[What to produce] Reproduce nothing but the lines from the start of the material through the line that includes "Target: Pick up", both ends included, and omit every picture.

■ ■ ■ ■ ■

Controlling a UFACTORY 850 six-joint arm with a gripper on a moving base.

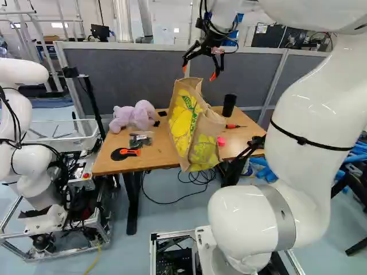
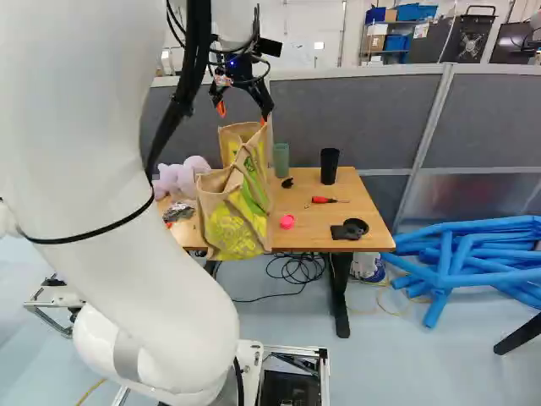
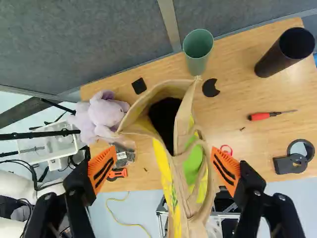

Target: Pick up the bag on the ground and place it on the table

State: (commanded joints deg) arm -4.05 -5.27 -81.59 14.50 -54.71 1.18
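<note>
We are holding our black two-fingered gripper [image 1: 199, 73] above the table, its orange-padded fingers standing wide apart and gripping nothing. The tan bag with yellow and green panels [image 1: 186, 123] is standing on the wooden-topped table [image 2: 372, 220], its lower part showing past the near edge in both base views. Looking along the gripper, we are seeing the bag's mouth gaping ahead of the fingers and its body running between them; whether either finger is touching it, we cannot tell.

Around the bag, we are seeing a pale purple plush toy [image 1: 135, 116] sitting to one side, a green cup [image 2: 281, 161] standing behind, and a tall black cup [image 2: 329, 165] and a red-handled screwdriver [image 3: 260, 116] resting on the other side. Another robot [image 1: 23, 114] is standing at the left of the left base view.
</note>
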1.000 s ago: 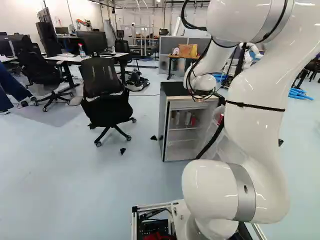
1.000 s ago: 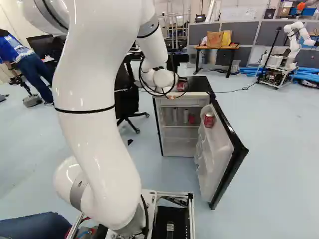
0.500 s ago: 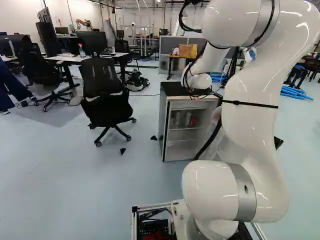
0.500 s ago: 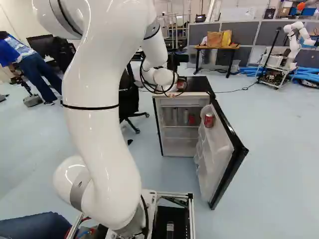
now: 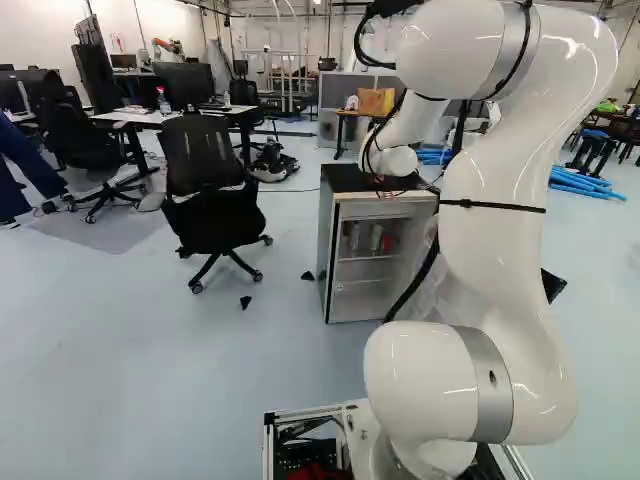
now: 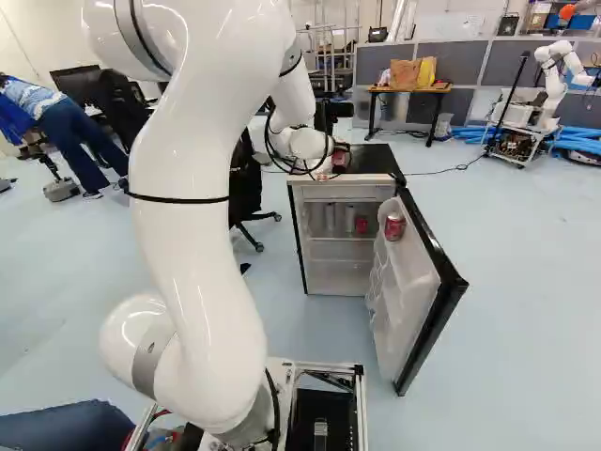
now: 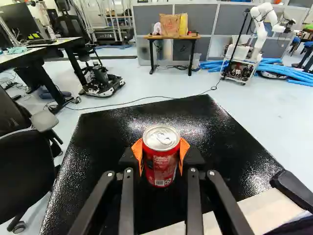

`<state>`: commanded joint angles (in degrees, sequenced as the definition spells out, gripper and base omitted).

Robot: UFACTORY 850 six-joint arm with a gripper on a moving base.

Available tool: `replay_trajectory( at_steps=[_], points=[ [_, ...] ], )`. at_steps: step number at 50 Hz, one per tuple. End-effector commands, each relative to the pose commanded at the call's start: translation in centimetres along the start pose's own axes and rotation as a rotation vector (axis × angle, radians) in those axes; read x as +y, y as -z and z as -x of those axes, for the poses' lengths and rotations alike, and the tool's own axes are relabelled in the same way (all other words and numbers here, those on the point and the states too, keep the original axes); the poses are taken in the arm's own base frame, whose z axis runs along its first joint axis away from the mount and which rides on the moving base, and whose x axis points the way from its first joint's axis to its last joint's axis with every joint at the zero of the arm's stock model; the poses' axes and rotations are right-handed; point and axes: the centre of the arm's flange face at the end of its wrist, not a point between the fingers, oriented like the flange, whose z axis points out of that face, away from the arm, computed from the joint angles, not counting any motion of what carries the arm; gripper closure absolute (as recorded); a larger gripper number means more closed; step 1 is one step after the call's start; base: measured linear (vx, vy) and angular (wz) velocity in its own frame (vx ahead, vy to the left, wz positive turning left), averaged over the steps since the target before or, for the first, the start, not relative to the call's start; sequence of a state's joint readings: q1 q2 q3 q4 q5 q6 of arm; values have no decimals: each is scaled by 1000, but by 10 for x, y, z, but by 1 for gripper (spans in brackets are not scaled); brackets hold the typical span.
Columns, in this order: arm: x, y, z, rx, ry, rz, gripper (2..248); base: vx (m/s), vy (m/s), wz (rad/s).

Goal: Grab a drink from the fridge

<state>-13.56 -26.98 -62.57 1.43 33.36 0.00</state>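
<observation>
A red can (image 6: 394, 226) sits inside the open door (image 6: 408, 310) of the fridge (image 6: 339, 192); beyond it the gripper (image 6: 340, 160) pinches a second red can (image 7: 161, 164) between orange pads (image 7: 137, 152), over the black top (image 7: 110, 129), with a table (image 7: 171, 37) bearing bags (image 7: 170, 24) in the background.

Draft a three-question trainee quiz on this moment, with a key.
1. What is the gripper holding?
A) a bottle
B) a red can
C) a paper bag

2. True or false: the fridge door is closed.

3. Fill in the blank: a second can sits on the inner side of the fridge's ____.

Key:
1. B.
2. False; the door stands open.
3. Door.
</observation>
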Motion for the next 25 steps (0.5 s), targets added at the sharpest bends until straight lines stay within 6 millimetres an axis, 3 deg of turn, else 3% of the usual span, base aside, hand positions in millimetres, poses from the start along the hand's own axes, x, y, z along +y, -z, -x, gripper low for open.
replay_trajectory(
  at_steps=[22, 23, 25],
  points=[
    [0, 0, 0, 0, 0, 0, 154, 0, 0, 0],
    [0, 0, 0, 0, 0, 0, 127, 0, 0, 0],
    [0, 0, 0, 0, 0, 0, 127, 0, 0, 0]
  ],
)
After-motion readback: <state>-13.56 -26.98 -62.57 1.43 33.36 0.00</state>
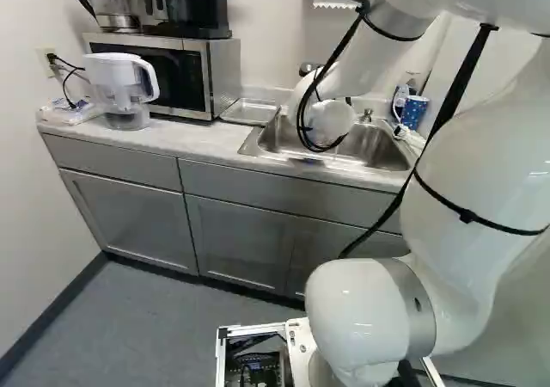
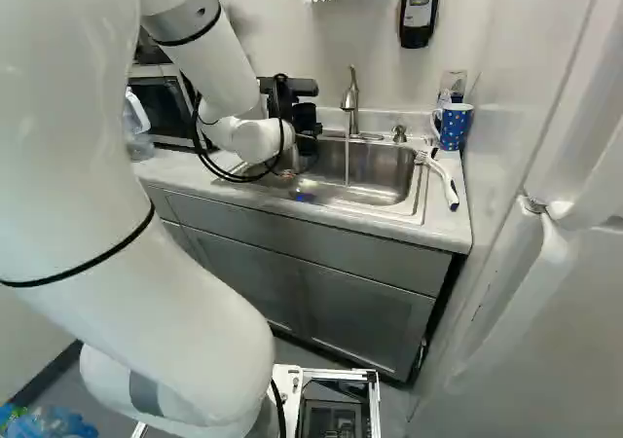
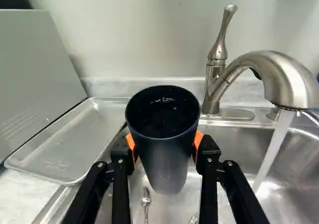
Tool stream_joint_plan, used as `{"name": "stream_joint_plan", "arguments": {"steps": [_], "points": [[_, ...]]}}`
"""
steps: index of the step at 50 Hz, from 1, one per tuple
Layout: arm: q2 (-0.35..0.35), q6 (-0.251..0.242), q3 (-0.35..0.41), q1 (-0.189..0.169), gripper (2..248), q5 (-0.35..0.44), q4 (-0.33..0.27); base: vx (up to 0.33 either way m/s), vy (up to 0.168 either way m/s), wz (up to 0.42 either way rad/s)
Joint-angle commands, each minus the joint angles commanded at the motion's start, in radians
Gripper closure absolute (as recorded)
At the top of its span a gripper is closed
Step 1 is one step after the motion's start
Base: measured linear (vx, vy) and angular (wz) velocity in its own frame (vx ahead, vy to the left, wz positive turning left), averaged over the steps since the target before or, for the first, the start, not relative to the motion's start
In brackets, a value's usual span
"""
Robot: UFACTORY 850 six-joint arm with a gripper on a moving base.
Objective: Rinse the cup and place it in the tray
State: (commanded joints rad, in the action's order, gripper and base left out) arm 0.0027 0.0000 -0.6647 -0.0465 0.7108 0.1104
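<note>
1. Gripper is clamping the dark cup from both sides, mouth up, above the sink near the tray.
2. Faucet is running; its water is falling clear of the cup. Wet-looking spots are showing inside; rinse is looking done, unconfirmed.
3. The tray is sitting beside the sink; placing is remaining.

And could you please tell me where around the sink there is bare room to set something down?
The tray looks bare, and so does the counter in front of the microwave, between pitcher and tray. It is crowded beside the sink at the right of the right base view, with brush and dotted mug.
</note>
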Motion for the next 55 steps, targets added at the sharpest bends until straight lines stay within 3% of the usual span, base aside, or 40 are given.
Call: {"name": "stream_joint_plan", "arguments": {"steps": [30,55], "points": [[-0.033,0.0,-0.101,0.047,126,-0.061,0.0,0.0,0.0,0.0],[-0.001,0.0,-0.123,0.049,126,-0.125,0.0,0.0,0.0,0.0]]}}
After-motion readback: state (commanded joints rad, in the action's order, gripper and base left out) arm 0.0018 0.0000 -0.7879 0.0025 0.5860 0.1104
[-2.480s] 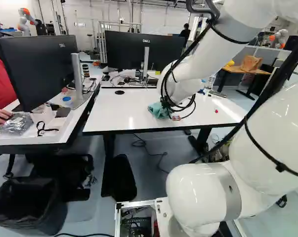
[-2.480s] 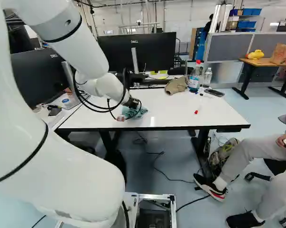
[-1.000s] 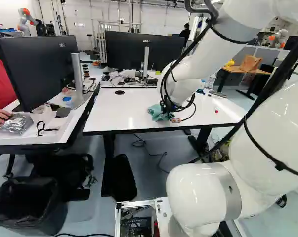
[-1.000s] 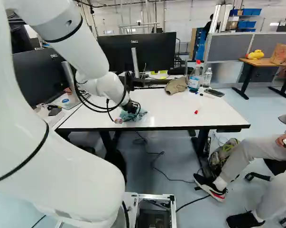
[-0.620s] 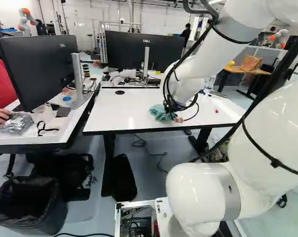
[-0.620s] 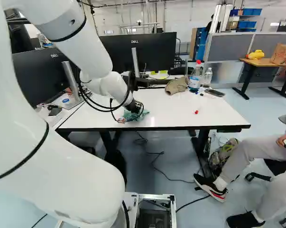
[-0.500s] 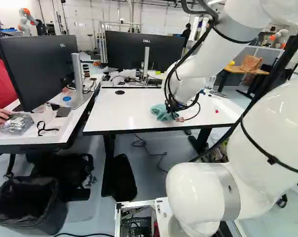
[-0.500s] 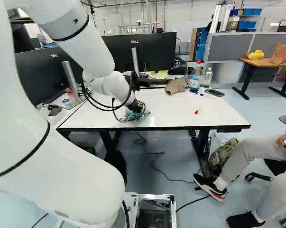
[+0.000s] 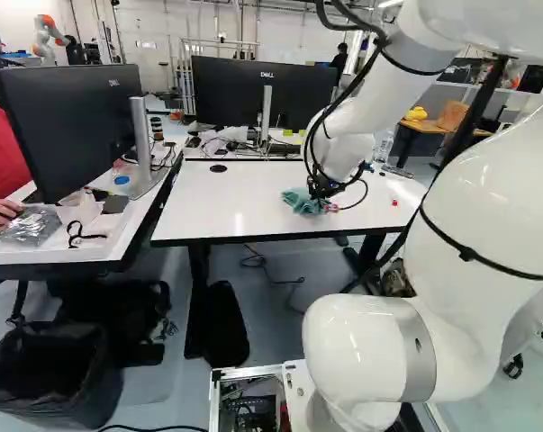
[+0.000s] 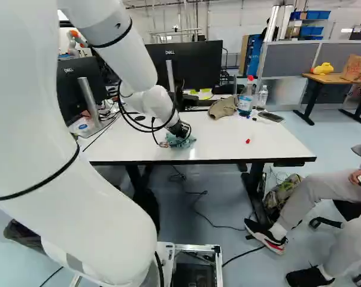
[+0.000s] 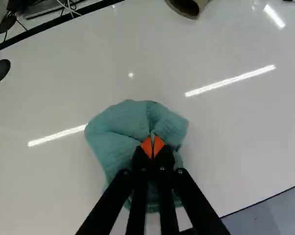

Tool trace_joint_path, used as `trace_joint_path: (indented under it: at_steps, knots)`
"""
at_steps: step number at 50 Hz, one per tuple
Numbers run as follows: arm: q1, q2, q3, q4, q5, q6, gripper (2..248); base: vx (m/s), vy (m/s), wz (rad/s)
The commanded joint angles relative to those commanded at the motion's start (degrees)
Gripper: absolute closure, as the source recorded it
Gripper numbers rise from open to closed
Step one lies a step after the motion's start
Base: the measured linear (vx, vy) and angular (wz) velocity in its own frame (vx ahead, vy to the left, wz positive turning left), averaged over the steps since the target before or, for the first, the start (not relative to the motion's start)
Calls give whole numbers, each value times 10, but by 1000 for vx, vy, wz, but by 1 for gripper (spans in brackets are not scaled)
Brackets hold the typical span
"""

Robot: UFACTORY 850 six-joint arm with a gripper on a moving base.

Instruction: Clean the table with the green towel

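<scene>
The white surface [image 11: 235, 132] calls for level, overlapping strokes under light pressure. The green towel [image 11: 120, 125] lies bunched on it, under and around the gripper [image 11: 152, 143], which grasps a fold; keep cloth beneath the orange pads [image 11: 146, 147], lest they scrape. Steer round the small red thing [image 10: 248, 141], well apart from the gripper.

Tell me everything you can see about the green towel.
The green towel is a teal cloth, finely wrinkled, bunched into a rounded heap with folds. It lies on the white table near the edge facing the robot, a fold pinched between the orange-padded fingers, which hide part of it.
</scene>
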Motion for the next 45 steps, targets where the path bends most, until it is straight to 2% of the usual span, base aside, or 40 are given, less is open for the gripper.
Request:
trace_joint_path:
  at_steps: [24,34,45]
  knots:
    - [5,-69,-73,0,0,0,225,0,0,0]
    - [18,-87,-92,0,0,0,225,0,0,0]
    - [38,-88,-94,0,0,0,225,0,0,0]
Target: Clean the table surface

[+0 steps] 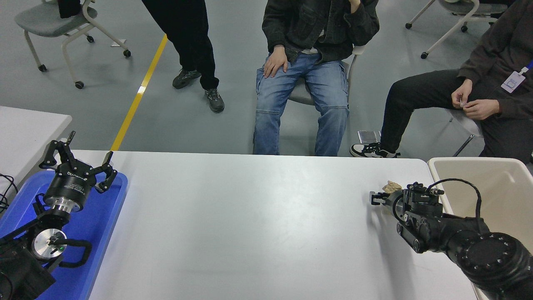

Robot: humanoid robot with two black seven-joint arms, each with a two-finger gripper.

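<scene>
The table surface [250, 221] is a wide matte white top that fills the lower half of the head view. A small crumpled brown paper scrap [391, 186] lies near its far right edge. My right gripper [377, 198] is low over the table and right against the scrap's near side, hiding part of it. I cannot see whether it holds the scrap. My left gripper [79, 160] is parked open and empty over the blue tray [104, 216] at the lower left.
A beige bin [504, 183] stands just off the table's right edge, beside my right arm. A smaller separate white tabletop [25, 133] is at the far left. Three people sit or stand beyond the far edge, with wheeled chairs behind them.
</scene>
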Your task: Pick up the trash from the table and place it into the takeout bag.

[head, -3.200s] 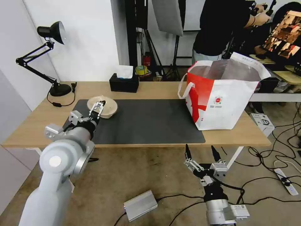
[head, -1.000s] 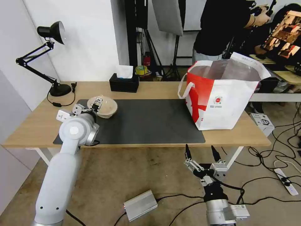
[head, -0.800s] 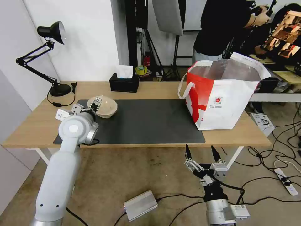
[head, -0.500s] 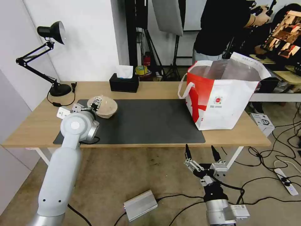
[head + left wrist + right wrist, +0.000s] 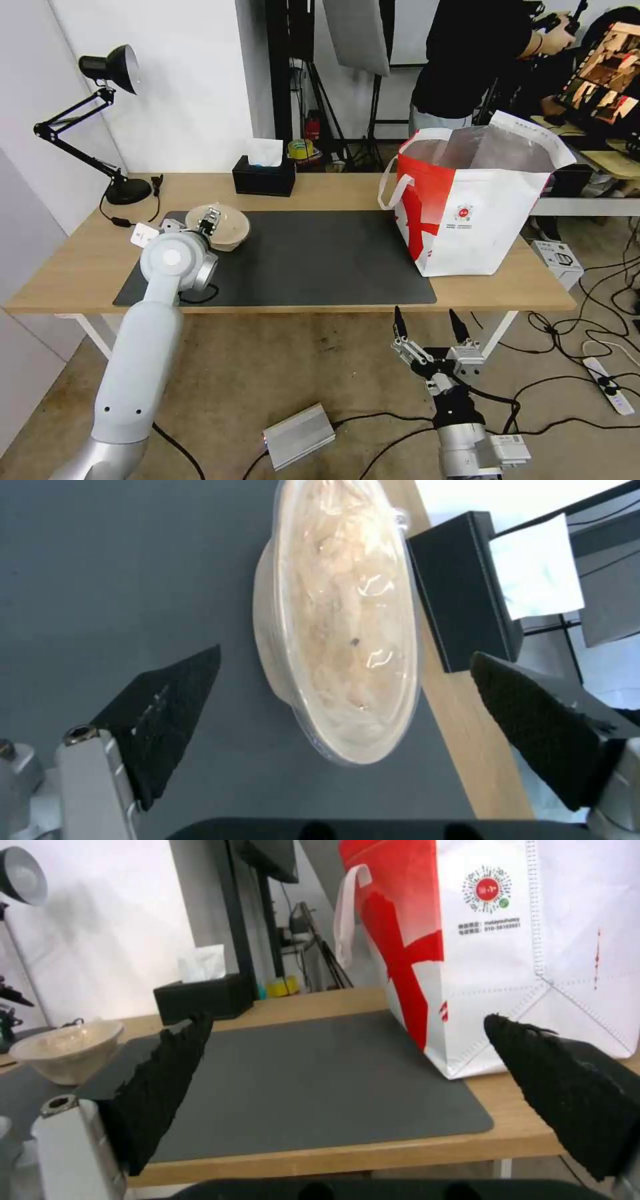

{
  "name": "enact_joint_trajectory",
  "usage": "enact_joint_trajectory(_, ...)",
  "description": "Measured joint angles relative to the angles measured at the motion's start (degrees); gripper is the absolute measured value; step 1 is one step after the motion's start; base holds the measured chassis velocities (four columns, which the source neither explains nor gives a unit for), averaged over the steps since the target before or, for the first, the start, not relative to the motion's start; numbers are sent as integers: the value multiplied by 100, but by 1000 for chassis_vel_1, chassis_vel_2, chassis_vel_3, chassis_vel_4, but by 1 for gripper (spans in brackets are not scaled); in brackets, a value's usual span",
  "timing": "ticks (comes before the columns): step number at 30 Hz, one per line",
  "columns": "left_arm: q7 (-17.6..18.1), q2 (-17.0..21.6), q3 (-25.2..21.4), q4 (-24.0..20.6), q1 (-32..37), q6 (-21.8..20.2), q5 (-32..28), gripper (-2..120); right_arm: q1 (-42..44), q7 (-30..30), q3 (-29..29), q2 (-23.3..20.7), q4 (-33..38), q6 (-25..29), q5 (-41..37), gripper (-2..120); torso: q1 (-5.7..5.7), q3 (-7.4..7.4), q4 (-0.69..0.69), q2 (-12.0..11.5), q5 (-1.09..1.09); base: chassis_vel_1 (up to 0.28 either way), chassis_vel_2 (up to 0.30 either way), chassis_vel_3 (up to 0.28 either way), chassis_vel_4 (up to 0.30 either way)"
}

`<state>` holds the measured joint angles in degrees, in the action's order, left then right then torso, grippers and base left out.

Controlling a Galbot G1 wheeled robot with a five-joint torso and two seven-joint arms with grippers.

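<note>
**Beige bowl [image 5: 219, 227]: far-left corner of the dark mat [image 5: 313, 260], not gripped**

Item: shallow pulp bowl, upright, clear film across its top, light crumpled contents under it. It sits on the mat of the table [image 5: 80, 267], near the black tissue box [image 5: 264, 177].

My left gripper [image 5: 209, 221]: over the bowl's near-left side. My fingers [image 5: 160, 715] are spread wide, one on each side of the bowl, not touching it.

My right gripper [image 5: 427, 328]: parked below the table's near edge, fingers [image 5: 160, 1080] spread, nothing between them.

Takeout bag [image 5: 467, 213]: upright, mouth open, on the table's right end, at the mat's right edge.
</note>
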<state>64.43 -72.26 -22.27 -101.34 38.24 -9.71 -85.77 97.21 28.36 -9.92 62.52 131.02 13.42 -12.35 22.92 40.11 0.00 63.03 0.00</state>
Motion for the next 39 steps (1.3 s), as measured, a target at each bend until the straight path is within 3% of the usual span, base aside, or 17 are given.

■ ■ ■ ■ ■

[Solution below]
Controlling a UFACTORY 850 six-joint arm with a gripper on a moving base.


Target: Pick up the bag on the ground and place it on the table

The exercise has been carried out in full.